Spend a few minutes with MFA Fashion Design student Madison Detro and you’ll walk away with an inkling that she’s at the beginning of a design journey that could go in many directions. In the midst of a fast-approaching deadline to complete her runway collection for Mercedes-Benz Fashion Week in New York, Detro appeared focused and methodical, almost subdued. Yet it’s very clear that at 26, she’s already an overachiever whose creativity spills into multiple formats. There’s Detro the solo designer, an avid researcher who likes to experiment with shape and form. Inspired by the creations of Swiss-French architect Le Corbusier, as well as her formative undergraduate studies (she received a B.A. in Architecture from Cal Poly in 2008), her designs translate into garments that are unfussy, streamlined, and monochromatic – often free of zippers, snaps or fasteners. Then there’s Detro the collaborator, who thrives in partnerships. With her younger sister Malone, 24, she founded Moseley, a clothing and accessories line named after their great-grandmother, a fashion-forward San Franciscan who lived to be 99. And with her boyfriend, Conor Sweitzer, she collaborates on custom furniture and retail store fixtures in the work studio they share on Treasure Island. The thing at the bottom of her creative priority list, modelling, is sometimes hard to shake. At 5’10 and a size 2, she’s often a muse for photographer friends, and her sister Malone’s first choice when tailoring new designs. Detro’s New York-bound collection, featuring six looks, was inspired by what she called the “intriguingly simple complexities” of Le Corbusier’s Notre Dame du Haut in Ronchamp, France.

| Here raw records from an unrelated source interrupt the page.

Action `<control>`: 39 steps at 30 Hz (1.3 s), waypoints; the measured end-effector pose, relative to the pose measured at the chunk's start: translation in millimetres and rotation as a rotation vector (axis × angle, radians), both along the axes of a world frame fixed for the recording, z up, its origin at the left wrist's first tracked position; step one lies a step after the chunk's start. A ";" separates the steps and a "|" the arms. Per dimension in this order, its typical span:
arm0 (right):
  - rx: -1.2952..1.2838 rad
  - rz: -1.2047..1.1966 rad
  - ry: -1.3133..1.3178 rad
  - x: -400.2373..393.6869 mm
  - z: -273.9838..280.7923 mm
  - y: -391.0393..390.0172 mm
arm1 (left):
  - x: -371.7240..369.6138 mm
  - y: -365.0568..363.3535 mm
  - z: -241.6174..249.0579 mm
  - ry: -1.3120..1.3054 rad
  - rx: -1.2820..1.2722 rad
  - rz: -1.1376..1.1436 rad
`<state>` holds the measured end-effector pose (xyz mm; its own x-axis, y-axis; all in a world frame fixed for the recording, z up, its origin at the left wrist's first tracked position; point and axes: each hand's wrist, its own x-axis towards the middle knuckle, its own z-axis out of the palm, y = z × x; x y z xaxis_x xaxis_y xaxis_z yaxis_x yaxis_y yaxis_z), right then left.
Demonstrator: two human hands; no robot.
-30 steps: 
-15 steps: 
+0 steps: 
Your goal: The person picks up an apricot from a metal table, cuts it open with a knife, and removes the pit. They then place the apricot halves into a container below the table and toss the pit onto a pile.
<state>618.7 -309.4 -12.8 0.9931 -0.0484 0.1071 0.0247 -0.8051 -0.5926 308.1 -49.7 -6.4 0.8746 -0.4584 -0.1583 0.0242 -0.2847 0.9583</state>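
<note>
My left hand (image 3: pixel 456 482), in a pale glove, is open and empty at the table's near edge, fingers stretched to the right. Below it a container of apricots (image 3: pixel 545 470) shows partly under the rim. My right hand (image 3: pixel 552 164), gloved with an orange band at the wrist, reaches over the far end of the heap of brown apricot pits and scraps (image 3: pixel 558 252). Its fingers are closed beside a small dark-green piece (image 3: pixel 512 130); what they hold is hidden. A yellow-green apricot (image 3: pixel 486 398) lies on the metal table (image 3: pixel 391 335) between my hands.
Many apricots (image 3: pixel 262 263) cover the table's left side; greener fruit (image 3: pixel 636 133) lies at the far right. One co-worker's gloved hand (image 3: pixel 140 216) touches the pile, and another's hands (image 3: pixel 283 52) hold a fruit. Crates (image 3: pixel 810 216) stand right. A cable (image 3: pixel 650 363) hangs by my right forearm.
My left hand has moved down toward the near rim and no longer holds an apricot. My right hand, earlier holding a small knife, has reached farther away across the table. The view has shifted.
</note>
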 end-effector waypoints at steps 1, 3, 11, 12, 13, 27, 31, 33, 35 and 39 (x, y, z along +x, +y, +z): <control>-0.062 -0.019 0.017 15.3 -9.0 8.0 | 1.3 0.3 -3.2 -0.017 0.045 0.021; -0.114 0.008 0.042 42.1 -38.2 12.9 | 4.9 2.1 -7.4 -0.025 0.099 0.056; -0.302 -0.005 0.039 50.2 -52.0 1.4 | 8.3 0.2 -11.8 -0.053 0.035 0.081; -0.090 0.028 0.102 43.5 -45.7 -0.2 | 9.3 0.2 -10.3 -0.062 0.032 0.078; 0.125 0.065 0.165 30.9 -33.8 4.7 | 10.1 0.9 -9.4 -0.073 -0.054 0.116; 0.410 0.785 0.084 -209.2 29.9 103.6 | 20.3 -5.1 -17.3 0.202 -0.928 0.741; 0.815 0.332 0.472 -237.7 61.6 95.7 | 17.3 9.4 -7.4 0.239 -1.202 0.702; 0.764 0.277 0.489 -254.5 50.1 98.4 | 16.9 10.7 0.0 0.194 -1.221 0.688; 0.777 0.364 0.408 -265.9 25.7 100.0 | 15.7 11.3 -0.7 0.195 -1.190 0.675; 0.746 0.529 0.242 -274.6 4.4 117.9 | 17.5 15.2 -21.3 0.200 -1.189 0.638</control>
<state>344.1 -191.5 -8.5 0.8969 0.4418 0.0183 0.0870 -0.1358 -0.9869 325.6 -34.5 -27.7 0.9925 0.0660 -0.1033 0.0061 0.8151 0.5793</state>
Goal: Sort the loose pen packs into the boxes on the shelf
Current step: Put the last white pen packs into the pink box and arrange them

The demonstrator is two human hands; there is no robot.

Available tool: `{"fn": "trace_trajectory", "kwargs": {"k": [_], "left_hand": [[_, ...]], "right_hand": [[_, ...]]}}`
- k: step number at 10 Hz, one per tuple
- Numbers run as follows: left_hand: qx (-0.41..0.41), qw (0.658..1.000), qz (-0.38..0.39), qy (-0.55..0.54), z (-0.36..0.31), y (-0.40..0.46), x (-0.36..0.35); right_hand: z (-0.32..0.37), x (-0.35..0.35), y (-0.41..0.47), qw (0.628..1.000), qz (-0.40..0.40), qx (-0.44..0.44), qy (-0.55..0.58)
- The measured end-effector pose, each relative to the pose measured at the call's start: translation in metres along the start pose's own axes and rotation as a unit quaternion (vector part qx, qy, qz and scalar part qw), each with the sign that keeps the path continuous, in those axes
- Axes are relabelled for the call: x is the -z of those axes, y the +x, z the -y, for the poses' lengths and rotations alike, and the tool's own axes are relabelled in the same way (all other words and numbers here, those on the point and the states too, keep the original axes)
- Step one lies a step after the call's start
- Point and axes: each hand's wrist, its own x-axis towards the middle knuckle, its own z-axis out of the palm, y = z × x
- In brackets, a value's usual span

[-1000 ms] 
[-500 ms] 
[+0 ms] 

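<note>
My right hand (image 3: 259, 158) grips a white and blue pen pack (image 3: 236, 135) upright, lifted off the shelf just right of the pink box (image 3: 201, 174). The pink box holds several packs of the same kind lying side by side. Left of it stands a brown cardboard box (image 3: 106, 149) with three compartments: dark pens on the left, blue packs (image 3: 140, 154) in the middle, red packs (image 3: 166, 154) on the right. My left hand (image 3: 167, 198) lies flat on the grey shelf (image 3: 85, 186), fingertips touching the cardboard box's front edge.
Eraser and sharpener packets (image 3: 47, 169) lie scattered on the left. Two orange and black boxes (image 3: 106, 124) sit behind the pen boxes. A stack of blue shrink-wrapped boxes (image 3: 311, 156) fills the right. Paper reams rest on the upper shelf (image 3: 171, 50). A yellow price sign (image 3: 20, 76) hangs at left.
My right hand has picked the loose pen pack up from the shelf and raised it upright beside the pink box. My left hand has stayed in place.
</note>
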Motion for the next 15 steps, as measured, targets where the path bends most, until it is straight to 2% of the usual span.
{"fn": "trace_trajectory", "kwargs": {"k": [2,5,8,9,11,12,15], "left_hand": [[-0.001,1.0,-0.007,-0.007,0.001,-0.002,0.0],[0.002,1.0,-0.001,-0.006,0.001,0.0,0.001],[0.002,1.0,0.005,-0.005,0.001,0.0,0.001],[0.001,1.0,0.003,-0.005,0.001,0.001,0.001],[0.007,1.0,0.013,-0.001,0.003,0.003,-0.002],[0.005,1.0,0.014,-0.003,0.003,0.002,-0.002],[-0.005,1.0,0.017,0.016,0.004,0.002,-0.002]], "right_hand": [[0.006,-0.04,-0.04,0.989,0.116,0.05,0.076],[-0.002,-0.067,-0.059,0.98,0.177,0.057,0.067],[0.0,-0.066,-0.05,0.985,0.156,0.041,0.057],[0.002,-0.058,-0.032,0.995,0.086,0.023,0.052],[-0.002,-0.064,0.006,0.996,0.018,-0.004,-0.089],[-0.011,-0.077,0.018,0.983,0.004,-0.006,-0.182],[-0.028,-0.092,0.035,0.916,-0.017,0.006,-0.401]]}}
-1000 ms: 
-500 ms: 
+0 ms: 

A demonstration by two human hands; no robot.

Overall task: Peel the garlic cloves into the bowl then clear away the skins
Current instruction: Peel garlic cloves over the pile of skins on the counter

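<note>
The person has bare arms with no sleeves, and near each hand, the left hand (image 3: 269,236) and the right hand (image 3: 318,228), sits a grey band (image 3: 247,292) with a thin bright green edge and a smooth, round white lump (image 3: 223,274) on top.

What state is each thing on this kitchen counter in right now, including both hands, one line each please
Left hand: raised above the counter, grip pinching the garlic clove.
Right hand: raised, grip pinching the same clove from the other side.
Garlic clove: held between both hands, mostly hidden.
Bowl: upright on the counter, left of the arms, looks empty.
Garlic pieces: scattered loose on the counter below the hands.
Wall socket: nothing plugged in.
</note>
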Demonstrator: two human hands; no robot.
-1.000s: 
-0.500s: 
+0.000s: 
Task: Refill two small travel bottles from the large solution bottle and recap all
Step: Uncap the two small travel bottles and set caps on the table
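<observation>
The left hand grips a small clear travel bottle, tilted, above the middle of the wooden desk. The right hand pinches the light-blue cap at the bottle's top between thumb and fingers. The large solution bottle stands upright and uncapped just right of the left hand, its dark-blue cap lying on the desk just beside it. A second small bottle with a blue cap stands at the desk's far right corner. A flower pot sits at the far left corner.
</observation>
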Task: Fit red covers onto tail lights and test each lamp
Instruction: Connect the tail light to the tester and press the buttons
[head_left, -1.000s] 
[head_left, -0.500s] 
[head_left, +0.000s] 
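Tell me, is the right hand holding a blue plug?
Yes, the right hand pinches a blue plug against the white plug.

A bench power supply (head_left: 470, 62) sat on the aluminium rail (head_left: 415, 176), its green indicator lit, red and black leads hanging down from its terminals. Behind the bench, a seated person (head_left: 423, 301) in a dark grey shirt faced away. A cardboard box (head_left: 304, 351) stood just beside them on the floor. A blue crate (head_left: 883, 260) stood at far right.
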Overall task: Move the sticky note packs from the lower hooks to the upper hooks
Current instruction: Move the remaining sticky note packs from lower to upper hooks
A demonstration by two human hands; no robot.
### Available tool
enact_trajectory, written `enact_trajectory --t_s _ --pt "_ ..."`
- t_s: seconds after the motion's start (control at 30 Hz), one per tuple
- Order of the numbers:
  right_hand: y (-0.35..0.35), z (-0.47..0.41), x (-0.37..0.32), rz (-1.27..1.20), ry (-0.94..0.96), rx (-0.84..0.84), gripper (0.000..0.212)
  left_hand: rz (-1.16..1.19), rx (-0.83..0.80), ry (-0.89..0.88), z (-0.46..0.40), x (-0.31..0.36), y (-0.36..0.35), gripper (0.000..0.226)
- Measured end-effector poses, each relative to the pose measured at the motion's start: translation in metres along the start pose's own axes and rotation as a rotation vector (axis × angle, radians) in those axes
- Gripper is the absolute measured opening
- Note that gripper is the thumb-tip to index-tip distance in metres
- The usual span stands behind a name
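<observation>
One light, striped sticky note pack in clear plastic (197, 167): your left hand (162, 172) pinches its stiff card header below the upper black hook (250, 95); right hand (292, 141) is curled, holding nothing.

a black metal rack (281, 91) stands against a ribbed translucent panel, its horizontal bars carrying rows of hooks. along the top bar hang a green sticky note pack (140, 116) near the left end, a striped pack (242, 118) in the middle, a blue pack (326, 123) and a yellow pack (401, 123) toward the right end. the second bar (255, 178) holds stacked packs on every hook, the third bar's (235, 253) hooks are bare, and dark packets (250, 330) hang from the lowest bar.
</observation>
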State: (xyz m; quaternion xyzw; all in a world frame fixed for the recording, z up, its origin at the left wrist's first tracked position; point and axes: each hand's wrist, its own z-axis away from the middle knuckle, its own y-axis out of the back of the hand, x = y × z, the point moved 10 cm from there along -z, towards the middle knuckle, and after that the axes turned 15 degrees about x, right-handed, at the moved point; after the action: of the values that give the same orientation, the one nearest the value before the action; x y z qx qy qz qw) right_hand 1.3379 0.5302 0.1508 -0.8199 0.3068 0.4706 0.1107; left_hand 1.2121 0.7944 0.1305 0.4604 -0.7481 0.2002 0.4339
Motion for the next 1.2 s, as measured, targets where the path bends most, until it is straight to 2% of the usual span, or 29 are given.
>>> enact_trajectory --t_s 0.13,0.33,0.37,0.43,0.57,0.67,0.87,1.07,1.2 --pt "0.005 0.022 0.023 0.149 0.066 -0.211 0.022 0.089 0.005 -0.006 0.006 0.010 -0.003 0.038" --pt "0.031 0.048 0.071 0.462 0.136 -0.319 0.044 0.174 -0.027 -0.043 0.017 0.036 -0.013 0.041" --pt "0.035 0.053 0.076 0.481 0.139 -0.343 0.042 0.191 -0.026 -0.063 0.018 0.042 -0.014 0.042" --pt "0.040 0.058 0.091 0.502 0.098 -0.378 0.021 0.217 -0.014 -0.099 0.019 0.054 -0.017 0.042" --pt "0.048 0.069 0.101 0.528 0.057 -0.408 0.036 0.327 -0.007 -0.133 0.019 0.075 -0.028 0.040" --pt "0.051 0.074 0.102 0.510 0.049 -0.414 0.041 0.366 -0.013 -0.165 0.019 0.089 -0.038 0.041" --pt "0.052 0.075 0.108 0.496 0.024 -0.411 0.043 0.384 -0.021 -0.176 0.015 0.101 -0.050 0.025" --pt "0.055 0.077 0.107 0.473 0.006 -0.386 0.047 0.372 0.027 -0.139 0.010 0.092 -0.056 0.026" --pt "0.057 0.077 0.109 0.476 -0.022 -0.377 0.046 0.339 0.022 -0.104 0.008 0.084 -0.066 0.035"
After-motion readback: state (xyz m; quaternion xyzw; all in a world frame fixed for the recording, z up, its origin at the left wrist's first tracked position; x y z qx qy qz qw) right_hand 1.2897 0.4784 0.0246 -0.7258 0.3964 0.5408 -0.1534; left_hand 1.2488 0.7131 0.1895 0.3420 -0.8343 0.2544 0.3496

“I did a lot of sketches, then began to make some of them in 3D samples,” she said. “It was a lot of back and forth between 2D and 3D, since I was designing as I was going. I had no idea what my collection was going to look like as a whole until I had about four looks done. But I just let the process guide me, and it felt super natural and instinctual.” Coveting the highest quality materials (it’s unlikely there will ever be a “Madison Detro for Target” line), she secured $5,000 through a Kickstarter campaign to purchase the leather for the collection. All of the pieces – from cape to jumpsuit to pull-over dress—are rendered in deep burgundy lambskin and calfskin and fit with her vision of a minimal aesthetic with some dramatic details. Detro’s fascination with architecture seems to frame everything she does. “I would say architecture gave me a real understanding of composition, including spatial relationships, proportions, and scale,” she said. Fashion School Director Simon Ungless agrees. “Madison stands out as a designer due to her training as an architect,” he said. “Her fashion design aesthetic is informed by a non-decorative approach to form and function in relationship to proportion and silhouette.”
It would appear creativity is in her DNA. Her father is a cabinetmaker and her mother was constantly dreaming up craft projects for Detro and her five siblings when they were young. Today, one is a painter, another designs skateboards, and one works in special effects at Industrial Light & Magic – and there’s Madison and Malone, who are so close, they joke that they’re twins.
Growing up in Los Altos, Detro was “terrified” of cities. But she now seems to thrive on the buzz after studying in Paris (both Architecture and Fashion Design) and securing an internship in New York last year with designer Yigal Azrouel. She has also assisted at Alexandria von Bromssen Designs in San Francisco. Von Bromssen, another success story from the Academy’s MFA Fashion Design program, is best known for her work on Project Runway.
In 2012, Detro began doing work at Acrimony, a small retail clothing store not far from her Hayes Valley home. She initially approached the store’s owner, Jenny Chung, hoping for a part-time sales position. Instead, Chung hired her to do some merchandising make-overs. Detro, with her boyfriend’s help, designed a system of jewelry displays and unique, streamlined racks and shelves.
“Madison was able to create an innovative fixture solution that was both unique and functional,” Chung said. “Her vision is sharp, focused and encompassing of more than just the small space she was working with.”
Ironically, Chung has yet to see Detro’s clothing designs. But she’d be willing to buy from the up-and-coming designer in the future.
“If it fit, I would definitely consider it. I love her work,” Chung said.
Betraying her own minimalist sensibility, Detro seems to have one funky fashion quirk: collecting over-the-top vintage coats and leather jackets. One side of her closet is filled with eclectic finds – ranging from an oversize mink to a blousy number with bat sleeves. Her favorite, a lucky flea market find, is a brown snakeskin jacket embellished with an African textile pattern.
It’s been ages since Detro has had time to browse for vintage treasures – and it’s hard to know if her schedule will ever lighten up. She’s no longer working 13-hour days preparing for Fashion Week, but her list of plans keeps expanding. Her first goal is to launch her own line, and down the road, develop a menswear line. A shoe collection isn’t out of the question, either. On top of it all, she and Sweitzer plan to open a restaurant together someday, collaborating on food and interior design.
So, to be safe, she refers to herself as simply a “designer.” A word that can’t begin to sum up what she does.